Some amulets are fashioned in the traditional mold, while others follow a far freer, more contemporary, aesthetic line. The exhibition features an entire wall taken up with some fun-looking cartoonesque amulets, created by Zev Engelmayer, which he calls “Khamsa-Shoshke.” At the other extremity of the emotional scale, Buthina Abu Milhem’s “The Hands Are Floating” clay sculpture features a mélange of hands that might be offering each other support but, possibly, might be struggling desperately to make it to the top of the pile.

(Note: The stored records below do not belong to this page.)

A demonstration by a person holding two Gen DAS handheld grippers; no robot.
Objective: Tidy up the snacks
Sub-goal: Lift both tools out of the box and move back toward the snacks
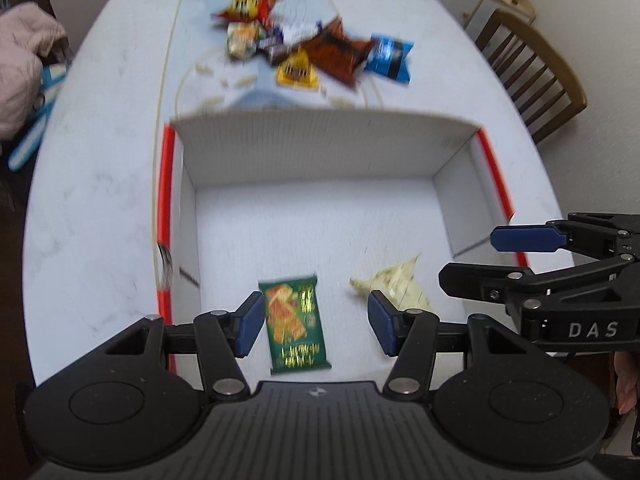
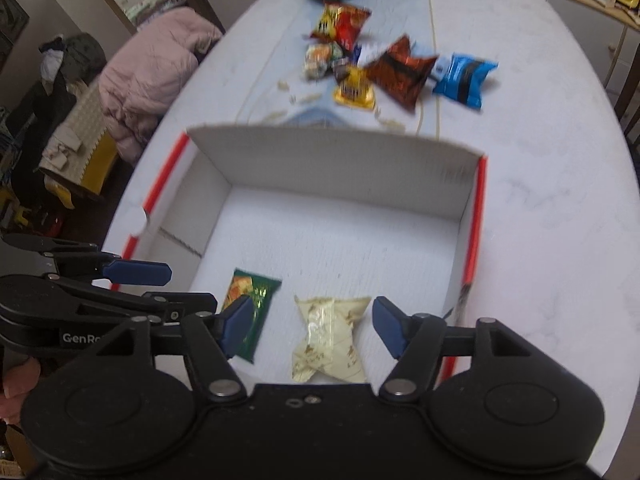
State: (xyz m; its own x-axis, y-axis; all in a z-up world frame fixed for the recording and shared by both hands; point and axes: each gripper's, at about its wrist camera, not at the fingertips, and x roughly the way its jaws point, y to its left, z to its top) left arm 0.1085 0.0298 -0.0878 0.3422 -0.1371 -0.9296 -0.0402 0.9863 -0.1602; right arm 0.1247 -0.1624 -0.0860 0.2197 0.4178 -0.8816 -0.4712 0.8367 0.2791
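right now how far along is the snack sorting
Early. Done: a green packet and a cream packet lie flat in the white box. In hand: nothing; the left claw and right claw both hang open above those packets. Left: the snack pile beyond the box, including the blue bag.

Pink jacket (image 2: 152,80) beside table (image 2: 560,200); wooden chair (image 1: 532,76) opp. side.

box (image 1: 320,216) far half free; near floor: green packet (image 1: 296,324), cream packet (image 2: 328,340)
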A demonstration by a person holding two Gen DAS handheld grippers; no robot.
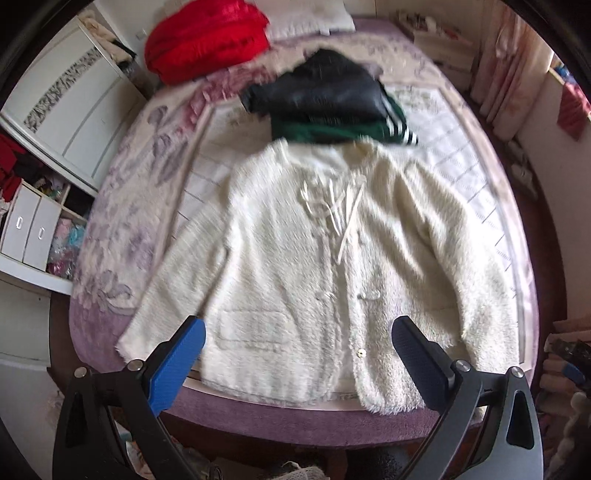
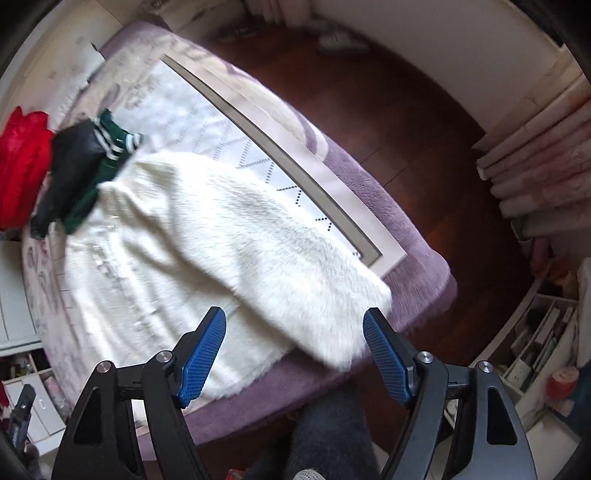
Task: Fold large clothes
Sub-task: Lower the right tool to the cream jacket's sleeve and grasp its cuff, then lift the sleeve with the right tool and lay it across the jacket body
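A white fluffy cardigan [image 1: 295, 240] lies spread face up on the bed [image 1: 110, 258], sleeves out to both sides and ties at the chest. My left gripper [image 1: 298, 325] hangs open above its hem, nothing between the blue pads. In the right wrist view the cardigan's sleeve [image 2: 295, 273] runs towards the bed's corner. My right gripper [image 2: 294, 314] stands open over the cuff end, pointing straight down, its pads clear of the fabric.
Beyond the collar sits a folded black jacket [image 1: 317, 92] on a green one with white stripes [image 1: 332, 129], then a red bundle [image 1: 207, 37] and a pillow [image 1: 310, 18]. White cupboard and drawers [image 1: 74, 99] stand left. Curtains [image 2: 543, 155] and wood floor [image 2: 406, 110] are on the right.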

Providing counterweight to the fun stuff are some thought-provoking exhibits – some more than a little disturbing. One such is Yifat Naim’s “Shaming,” a stop-motion video clip in which we see a half-naked young woman, from the back, standing by the Dead Sea with her arms stretched out. As the video progresses, her back and the backs of her legs are covered by hand-shaped muddy imprints. Sexual abuse is implied, and the work implies that, while hands can be used to defend oneself from enemies, and can bring prosperity, they can be used with evil intent, too. Mistreatment of women is also inferred in Shihadi Samah’s drawing of a fabric-draped woman standing in front of a larger and, presumably, physically stronger male figure.

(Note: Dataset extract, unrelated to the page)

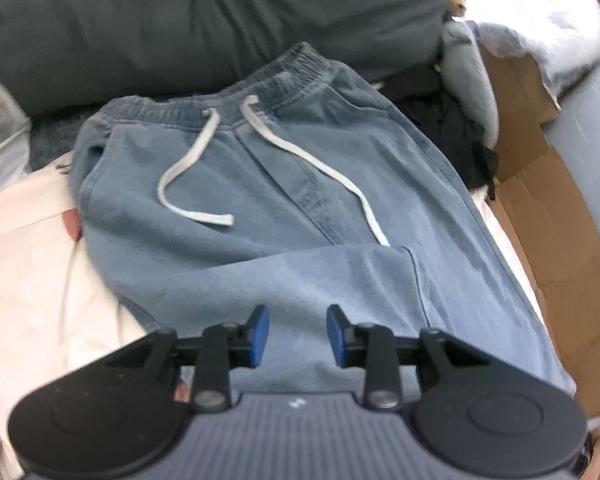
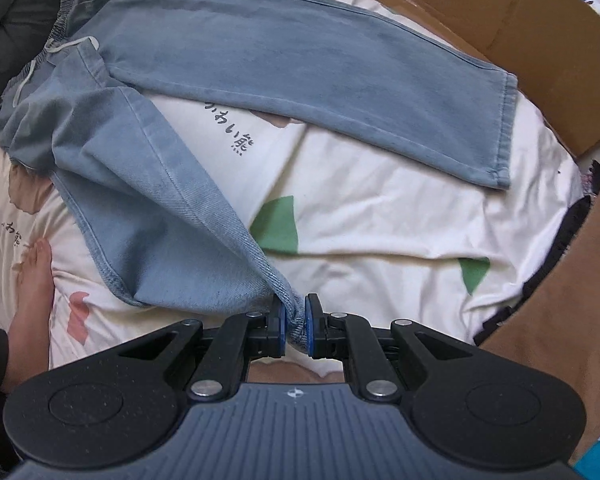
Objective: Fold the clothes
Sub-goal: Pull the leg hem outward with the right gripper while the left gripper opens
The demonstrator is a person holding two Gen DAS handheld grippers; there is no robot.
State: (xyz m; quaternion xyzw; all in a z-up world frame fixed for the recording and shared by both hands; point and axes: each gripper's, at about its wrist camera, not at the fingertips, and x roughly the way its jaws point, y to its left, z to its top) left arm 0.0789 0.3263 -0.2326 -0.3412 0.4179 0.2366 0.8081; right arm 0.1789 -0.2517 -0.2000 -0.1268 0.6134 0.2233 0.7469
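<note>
Light blue denim trousers (image 1: 268,200) with an elastic waistband and a white drawstring (image 1: 204,152) lie on a cream printed bedsheet (image 1: 28,264). My left gripper (image 1: 298,334) hovers open just above the trouser fabric, below the waistband, with nothing between its blue pads. In the right wrist view the trousers (image 2: 292,68) are spread with one leg flat toward the far right. The other leg (image 2: 152,216) is lifted and pulled toward me, and my right gripper (image 2: 295,320) is shut on that leg's hem.
A dark grey pillow (image 1: 204,20) lies behind the waistband. Cardboard boxes (image 1: 548,208) stand along the right edge of the bed, also as cardboard (image 2: 512,20) in the right wrist view. Dark clothes (image 1: 456,132) are piled by the box. A person's bare foot (image 2: 32,292) rests on the sheet (image 2: 380,216) at left.
</note>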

Shamir and Noy have certainly gone the whole aesthetic, cultural, religious, social, ethnic and stylistic hog. Among the 555 amulets on show – the identical triple-digit number references the expression “khamsa khamsa khamsa,” roughly the equivalent of “touch wood” – there is a plethora of khamsot culled from dimea-dozen stores and market stalls all over the country. There soberly-designed tefillat haderech khamsot, with a supplication for a safe arrival before setting out on a journey, bling-bling amulets, wooden items marketed to Christian pilgrims and khamsot whose designers were clearly looking to offer double insurance cover, which feature a chai, an eye or even a horseshoe shape. You can never be too careful.
Hi-tech has a place in the exhibition, too. Take, for example, Rory Hooper’s tongue-in-check printed circuit-board-styled khamsa, which comes complete with a camera and LED lights.
There is more humor on offer, in Gur Tal and Moria Lou’s comically inventive blowfish ready-made piece, which replicates the format of a plane passenger lifejacket.
Other exhibits of note include the delicately crafted brass and glass “Eye Trap,” which Galilee village-resident artist Rami Tareef based on the bird traps used in his neck of the woods, and Fatma Shanan’s Lament Ceremony video, which features a carpet with animated figures created by Ohad Givaty.
As befitting one of the museum’s core avenues of cultural and artistic thinking, the Museum of Islamic Art general director Nadim Sheiban notes the ethnic confluence theme of the show.
“The exhibition… seeks to present the khamsa’s expression in local contemporary art – both Jewish and Arabic,” he notes. “It enables a discourse between contemporary art and one of the most common motifs in Islamic countries throughout the generations, a motif characterized by a religious aspect but also by a visual and aesthetic aspect.”
“Khamsa Khamsa Khamsa” opens the visitor’s eyes to the design possibilities offered by the basic hand shape, the ways in which it can be utilized to convey all kinds of personal, political, religious and social messages, while leaving you thoroughly entertained in the process.
“Khamsa Khamsa Khamsa” closes on November 24.